Show each line of the data below in which "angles" occurs.

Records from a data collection
Start of Block

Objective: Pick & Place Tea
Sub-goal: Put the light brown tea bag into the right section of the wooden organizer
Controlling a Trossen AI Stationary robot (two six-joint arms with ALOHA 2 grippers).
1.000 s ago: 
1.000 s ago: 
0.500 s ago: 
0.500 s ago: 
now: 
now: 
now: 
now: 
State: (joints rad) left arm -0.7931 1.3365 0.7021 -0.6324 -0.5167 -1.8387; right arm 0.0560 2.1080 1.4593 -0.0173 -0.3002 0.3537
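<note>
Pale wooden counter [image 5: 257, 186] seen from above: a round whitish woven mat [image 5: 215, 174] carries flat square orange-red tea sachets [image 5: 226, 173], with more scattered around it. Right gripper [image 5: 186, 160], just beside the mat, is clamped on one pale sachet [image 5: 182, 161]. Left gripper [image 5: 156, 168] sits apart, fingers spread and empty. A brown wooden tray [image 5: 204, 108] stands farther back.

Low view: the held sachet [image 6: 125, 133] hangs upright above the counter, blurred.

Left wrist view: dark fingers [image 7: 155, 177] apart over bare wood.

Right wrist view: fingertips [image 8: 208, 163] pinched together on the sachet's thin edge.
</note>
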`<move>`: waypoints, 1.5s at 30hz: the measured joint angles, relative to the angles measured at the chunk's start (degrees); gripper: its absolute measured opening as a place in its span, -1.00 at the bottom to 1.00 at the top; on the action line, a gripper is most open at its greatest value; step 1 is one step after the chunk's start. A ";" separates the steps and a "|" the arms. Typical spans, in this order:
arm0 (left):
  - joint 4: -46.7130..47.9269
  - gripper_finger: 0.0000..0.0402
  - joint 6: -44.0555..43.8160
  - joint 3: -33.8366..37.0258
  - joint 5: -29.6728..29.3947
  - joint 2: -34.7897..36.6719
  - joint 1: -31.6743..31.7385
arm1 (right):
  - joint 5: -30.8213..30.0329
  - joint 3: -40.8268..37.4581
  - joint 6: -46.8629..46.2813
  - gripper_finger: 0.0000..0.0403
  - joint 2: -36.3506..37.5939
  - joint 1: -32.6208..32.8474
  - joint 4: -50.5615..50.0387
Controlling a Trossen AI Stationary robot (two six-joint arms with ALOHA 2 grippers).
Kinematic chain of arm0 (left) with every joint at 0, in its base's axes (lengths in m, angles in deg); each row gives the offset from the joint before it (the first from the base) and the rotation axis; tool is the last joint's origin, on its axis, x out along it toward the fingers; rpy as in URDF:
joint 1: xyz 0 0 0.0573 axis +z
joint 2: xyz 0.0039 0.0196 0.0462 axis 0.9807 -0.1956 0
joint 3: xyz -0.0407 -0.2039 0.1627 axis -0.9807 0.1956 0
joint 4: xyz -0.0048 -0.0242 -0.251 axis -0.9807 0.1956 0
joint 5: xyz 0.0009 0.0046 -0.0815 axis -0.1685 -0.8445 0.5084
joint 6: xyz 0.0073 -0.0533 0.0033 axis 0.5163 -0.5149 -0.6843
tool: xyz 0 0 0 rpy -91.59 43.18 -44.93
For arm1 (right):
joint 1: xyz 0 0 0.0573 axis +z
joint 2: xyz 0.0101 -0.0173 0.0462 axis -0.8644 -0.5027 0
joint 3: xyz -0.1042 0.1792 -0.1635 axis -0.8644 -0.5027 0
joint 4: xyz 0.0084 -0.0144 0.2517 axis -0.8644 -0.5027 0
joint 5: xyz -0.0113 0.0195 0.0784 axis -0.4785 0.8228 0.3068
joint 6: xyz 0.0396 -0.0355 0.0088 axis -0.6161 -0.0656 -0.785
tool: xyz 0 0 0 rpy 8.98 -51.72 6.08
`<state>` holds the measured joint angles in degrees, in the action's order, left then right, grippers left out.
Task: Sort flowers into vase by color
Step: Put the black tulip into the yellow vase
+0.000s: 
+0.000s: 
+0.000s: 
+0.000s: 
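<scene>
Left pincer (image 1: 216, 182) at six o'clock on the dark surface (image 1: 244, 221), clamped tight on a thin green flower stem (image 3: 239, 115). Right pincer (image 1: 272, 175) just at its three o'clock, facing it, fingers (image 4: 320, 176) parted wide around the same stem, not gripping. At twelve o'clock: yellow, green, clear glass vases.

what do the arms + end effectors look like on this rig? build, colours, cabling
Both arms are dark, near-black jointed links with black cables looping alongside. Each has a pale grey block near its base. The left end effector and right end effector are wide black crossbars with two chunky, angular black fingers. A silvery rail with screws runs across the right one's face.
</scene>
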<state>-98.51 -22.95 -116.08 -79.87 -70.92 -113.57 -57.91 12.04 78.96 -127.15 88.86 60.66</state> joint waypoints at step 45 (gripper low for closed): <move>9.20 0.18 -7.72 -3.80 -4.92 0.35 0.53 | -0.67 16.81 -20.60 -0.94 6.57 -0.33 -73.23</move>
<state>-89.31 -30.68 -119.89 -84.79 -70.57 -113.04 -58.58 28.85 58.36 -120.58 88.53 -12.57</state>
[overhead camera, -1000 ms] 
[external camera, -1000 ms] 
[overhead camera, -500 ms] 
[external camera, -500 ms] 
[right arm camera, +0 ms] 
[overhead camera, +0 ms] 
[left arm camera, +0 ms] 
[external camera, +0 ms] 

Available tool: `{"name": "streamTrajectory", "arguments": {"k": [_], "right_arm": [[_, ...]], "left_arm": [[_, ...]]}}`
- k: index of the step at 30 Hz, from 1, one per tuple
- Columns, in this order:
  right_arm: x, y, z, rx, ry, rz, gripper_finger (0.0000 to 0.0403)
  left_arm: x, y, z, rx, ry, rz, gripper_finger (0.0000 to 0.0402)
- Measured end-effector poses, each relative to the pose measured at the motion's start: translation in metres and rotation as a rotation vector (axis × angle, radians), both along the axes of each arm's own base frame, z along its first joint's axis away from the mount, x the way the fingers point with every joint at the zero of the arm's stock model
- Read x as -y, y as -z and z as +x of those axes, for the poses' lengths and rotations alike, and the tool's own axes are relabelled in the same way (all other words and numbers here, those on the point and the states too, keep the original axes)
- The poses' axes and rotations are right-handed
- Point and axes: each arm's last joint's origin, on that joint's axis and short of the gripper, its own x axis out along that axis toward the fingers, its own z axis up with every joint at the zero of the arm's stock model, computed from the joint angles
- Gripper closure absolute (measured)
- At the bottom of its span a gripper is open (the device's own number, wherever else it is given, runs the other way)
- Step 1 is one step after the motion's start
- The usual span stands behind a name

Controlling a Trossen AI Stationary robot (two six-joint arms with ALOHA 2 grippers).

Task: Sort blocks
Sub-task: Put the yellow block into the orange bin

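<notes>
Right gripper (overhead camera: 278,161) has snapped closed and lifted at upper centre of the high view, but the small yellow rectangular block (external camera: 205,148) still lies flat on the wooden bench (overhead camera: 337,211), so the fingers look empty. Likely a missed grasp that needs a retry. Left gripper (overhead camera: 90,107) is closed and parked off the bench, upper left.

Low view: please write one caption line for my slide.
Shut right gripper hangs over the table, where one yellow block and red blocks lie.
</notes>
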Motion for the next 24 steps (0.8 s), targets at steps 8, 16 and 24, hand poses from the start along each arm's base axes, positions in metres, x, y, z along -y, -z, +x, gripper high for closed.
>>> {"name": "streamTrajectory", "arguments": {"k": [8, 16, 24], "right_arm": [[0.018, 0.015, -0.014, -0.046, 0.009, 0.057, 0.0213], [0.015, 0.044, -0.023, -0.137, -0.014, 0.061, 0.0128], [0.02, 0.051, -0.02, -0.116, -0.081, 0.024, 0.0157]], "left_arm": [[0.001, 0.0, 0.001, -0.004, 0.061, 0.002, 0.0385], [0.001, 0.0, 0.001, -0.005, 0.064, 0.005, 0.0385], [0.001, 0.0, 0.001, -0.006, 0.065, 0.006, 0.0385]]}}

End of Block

Reply to the exercise |
`<move>`: waypoints, 1.5s at 30hz: the measured joint angles, relative to the angles measured at the chunk's start (degrees); gripper: its absolute measured opening as a place in its span, -1.00 at the bottom to 1.00 at the top; on the action line, a gripper is most open at its greatest value; step 1 is one step after the chunk's start. A ";" separates the steps and a "|" the arms. Typical spans, in this order:
Kinematic chain of arm0 (left) with every joint at 0, in its base's axes (lengths in m, angles in deg); each row gives the offset from the joint before it (the first from the base) and the rotation axis; tool is the last joint's origin, on its axis, x out along it toward the fingers; rpy as in URDF:
`<state>` holds the measured joint angles in degrees, in the action's order, left then right, grippers left out.
- Point and axes: each arm's last joint's origin, on that joint's axis and short of the gripper, its own x axis out along that axis toward the fingers, its own z axis up with every joint at the zero of the arm's stock model, computed from the joint angles

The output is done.